For the next three games, that threat will be removed. But afterwards? Who knows? I can't believe that he still has a chance to end his season at Wembley when the reality is he should be banned for longer.

Personally I hope we don’t see his elbows in England again.
 
This point is broader, and something I've moaned about repeatedly over the years, it seems for some reason we as a nation have no problem with good old fashion thuggery, two footed challenges, stamps, studs up, elbows and head butts, they're fine, at most you'll get a three match ban and be called a thug. However if you were to dive, or spit, or heaven forbid bite someone you'd be hounded by the press and the nation, and for the latter two bit hit with an equal or worse ban. Now that's fine, they deserve that treatment, but for the former group the danger to the pro is much more real and these incidents need to be treated with much more severity reflecting that.

I have to give the FA some due as they totally surprised me with the 6 match ban for Dembele, but it was 100% the right one, but still as evidenced with the non action against Funi Mori and this latest incident, a lot more needs to be done.
 
It is up to the referees and the FA to protect the players from players like him. It is not not having a winter break that is the problem in English football. It is as already been pointed out in the thread by Mystic the refeeres and the FA that is the problem. The referees allow to much. They must start to show many more yellow and red cards or the clubs will continue to have big injury problems.

Elbowing someone in the head should be at least a 10 game ban. The second time a 20 game ban and a third time a 40 game ban and so on. As it is now you get a longer ban if you spit on someone than if you break someones leg.

Clattenburg showed a lot of yellow cards in the Tottenham Chelsea game but he should have shown at least five or six red cards. You can see career ending tackles yellow carded.

The players now play so many games that a three game ban is a drop in the ocean.
 
It's a start but would mean more were it not coming from an ex-Liverpool player.
Yet Carra coming out and saying this, considering his position with Sky, raises the profile and focuses attention on the issue (and Fellaini) all the more. Well done Carra.
 
They were discussing this yesterday on TalkSh!te and that dipsh!t Cundy was laying into Carra for it, saying he'd gone way OTT, despite the fact that his co-host and a journo in the studio were both telling him, politely, not to be such an idiot.
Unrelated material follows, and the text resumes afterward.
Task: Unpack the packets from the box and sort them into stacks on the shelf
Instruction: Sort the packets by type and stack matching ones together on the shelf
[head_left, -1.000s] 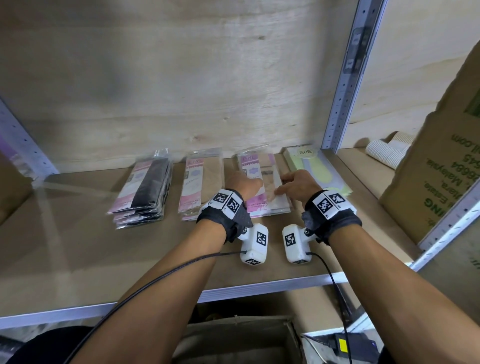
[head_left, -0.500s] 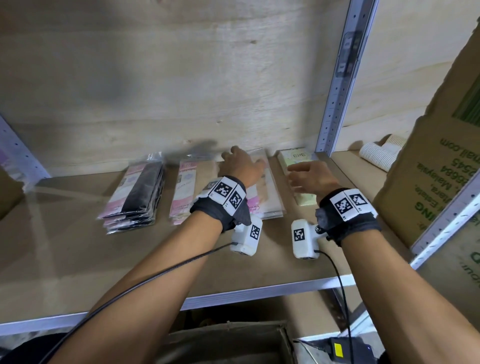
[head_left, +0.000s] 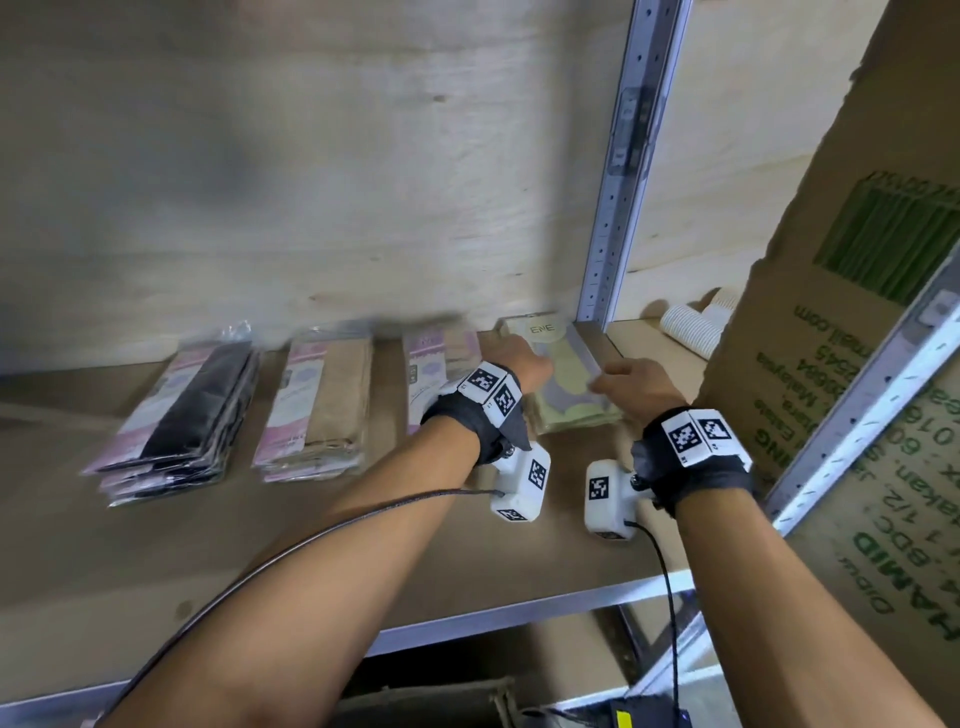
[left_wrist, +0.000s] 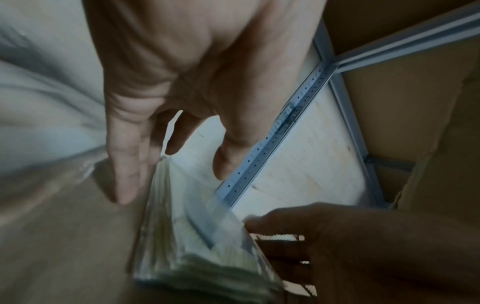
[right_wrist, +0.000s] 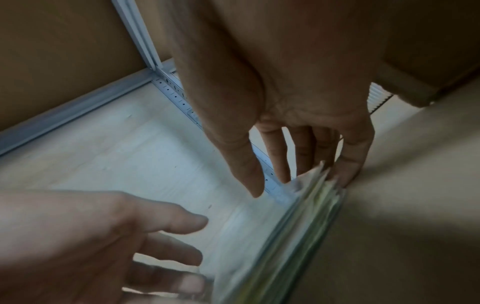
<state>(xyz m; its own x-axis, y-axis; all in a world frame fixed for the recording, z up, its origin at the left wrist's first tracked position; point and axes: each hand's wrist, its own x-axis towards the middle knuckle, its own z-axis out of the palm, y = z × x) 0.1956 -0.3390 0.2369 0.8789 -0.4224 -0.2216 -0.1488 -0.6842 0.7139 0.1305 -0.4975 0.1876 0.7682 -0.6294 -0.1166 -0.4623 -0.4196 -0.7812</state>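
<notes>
Four stacks of packets lie in a row on the shelf: black, beige and pink, pink and green. My left hand lies with straight fingers against the left side of the green stack, thumb above it. On the stack's right side, my right hand presses with straight fingers. Neither hand grips a packet. The wrist views are blurred.
A metal upright stands just behind the green stack. A big printed cardboard box fills the right. White ribbed rolls lie on the neighbouring shelf. A brown box sits below the shelf's front edge.
Both hands moved right, off the pink stack and onto the two sides of the green stack. The green stack now lies straighter, close to the upright.
</notes>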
The little Cockney tw@t is really bitter, isn't he?
 
Jason Cundy. One letter away from his surname describing him perfectly.

He's even more unsubtle than Durham when it comes to hyperbolic wind ups.
 
They were discussing this yesterday on TalkSh!te and that dipsh!t Cundy was laying into Carra for it, saying he'd gone way OTT, despite the fact that his co-host and a journo in the studio were both telling him, politely, not to be such an idiot. The little Cockney tw@t is really bitter, isn't he?

Quite. What's really disgraceful is that Fellaini should have been getting yellow and red cards for this from his first season onwards, but it was as if refs looked at him and thought, 'Gawd, we'll be sending him off every game we ref if we react to that stuff,' so they allowed it to become invisible. He would just blatantly aim his elbows at any player who got close and then exploit the ridiculous amount of space he'd get as a consequence. It's been absolutely scandalous.